First and foremost, the claim that Ohio University is in a “financial crisis” does not reflect our reality. Ohio University has a strong financial position and significant monetary reserves, which provide us with the flexibility to invest strategically in our core academic mission and innovation. Thanks to our overall financial health, we are well poised to address higher education’s changing landscape and related challenges, to transform our students’ educational experience, and to evolve into a stronger and more nimble institution.

We are, however, in a critical moment that requires action. Over the last three years, Ohio University has seen a steady decline in overall enrollment. One driver of the decrease is smaller incoming freshman classes. In addition, graduating record-sized senior classes, increasing our four-year and three-year graduation rates, and growing participation in College Credit Plus among Ohio high schoolers means many students are leaving the University faster. These are good metrics for student success but have decreased our revenue because enrollment is the largest source of operational revenue for most institutions of higher education, including Ohio University.  Another factor in our declining revenue is a residual of our prior budget model —responsibility centered management or RCM — and its highly de-centralization approach, which resulted in assumed enrollment growth in some colleges' programs that, unfortunately, never materialized. 

Our commitment to our Ohio University Board of Trustees, and to our current and future students, must be to create an even more future-focused University while making operational adjustments in order to reduce dependency on reserves and ensure a sustainable institution for future students. We can and we must do this while remaining deeply focused on continuing to build a high-quality educational experience that prepares students for success through graduation and beyond.

Some of the misinformation has claimed that leadership is planning to “make up the budget deficit” by simply eliminating the majority of non-tenure track instructional faculty.

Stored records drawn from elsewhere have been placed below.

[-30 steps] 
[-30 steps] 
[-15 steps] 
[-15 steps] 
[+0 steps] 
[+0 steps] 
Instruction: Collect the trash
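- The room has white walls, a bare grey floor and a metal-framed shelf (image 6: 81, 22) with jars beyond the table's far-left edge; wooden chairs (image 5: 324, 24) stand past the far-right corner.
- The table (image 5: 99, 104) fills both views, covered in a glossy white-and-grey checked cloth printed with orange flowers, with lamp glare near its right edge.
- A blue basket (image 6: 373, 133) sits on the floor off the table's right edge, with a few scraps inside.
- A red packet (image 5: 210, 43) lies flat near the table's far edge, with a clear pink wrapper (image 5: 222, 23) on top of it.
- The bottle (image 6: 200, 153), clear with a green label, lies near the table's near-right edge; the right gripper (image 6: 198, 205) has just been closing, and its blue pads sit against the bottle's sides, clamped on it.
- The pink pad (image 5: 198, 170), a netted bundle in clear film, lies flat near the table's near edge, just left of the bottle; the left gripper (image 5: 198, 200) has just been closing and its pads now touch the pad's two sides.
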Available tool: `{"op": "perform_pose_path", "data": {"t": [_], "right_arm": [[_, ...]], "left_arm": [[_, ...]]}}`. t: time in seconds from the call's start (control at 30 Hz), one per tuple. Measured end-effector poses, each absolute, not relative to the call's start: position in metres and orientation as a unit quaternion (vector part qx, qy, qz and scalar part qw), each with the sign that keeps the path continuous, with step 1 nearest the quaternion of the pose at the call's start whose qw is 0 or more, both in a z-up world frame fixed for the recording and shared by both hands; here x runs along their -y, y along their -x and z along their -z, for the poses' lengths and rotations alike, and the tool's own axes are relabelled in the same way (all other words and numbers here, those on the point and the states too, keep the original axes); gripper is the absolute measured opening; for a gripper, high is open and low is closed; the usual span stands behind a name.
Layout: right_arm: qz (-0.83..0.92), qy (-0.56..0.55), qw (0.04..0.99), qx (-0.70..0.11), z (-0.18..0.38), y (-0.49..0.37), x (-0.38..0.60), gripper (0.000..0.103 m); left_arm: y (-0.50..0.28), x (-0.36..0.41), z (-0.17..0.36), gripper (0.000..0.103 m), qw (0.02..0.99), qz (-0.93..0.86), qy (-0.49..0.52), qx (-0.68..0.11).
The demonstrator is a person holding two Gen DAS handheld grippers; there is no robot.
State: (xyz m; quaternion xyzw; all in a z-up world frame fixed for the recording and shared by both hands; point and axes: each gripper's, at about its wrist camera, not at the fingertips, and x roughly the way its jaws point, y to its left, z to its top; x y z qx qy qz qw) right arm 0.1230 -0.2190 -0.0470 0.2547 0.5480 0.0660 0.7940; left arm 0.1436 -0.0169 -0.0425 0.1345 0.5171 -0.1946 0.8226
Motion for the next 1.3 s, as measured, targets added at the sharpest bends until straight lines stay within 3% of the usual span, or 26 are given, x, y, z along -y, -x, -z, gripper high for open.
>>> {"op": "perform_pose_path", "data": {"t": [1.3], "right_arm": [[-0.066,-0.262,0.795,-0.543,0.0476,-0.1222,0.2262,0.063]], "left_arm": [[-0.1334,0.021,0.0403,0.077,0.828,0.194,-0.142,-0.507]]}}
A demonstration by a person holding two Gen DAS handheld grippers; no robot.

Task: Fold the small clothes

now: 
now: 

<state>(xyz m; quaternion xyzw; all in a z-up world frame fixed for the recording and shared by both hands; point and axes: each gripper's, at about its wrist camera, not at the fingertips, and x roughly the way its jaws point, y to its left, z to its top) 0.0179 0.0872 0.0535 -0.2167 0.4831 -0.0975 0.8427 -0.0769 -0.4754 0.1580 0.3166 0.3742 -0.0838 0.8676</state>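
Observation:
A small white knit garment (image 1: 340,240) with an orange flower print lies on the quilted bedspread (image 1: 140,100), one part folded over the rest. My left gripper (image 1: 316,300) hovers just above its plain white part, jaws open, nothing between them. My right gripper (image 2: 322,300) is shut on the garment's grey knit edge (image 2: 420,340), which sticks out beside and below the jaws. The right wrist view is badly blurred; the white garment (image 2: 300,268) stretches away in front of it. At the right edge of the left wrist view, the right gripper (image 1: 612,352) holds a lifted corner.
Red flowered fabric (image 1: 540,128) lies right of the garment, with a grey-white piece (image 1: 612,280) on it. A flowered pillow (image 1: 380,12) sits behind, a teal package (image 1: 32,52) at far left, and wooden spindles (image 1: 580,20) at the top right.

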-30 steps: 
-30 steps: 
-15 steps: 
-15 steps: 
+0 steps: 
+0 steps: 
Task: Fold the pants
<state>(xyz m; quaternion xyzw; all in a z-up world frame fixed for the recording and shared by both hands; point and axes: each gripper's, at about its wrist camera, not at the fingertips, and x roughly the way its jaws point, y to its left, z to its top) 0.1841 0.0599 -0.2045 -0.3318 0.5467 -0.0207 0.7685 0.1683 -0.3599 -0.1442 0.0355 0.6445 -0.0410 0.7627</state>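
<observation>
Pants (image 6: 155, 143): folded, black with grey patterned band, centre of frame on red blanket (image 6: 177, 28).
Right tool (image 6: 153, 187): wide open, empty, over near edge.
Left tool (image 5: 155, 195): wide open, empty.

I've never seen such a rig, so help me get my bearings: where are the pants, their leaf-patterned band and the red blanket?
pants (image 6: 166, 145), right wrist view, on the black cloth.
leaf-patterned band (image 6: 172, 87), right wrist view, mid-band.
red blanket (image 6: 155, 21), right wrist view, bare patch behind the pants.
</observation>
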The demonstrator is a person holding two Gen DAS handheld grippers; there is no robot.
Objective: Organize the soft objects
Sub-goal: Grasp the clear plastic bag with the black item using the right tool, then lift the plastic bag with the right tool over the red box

Many of our instructional faculty are among our most inspiring and dedicated instructors. Such an approach would not be strategic and would be detrimental to the student experience. We will not pursue a sweeping, one-size-fits-all approach.

Some critics have shared a narrative claiming we can solve our problems by cutting all institutional funding for athletics programs. In my career, I have served as a faculty member, a dean, a provost and a president, and in each of those roles, I have interacted with student athletes and alumni who will tell you that participation in conference competition is central to their success as students and in life. Athletic competition also drives camaraderie that reaches far beyond our student athletes and plays a role in the strong sense of community that is part of the fabric of who we are as an institution. While athletics will be challenged to find operational efficiencies, as with all areas of the University, suggesting that the University eliminate the contribution it makes to student-athlete scholarships and student-athlete academic support is not, in my opinion, a solution focused on student success.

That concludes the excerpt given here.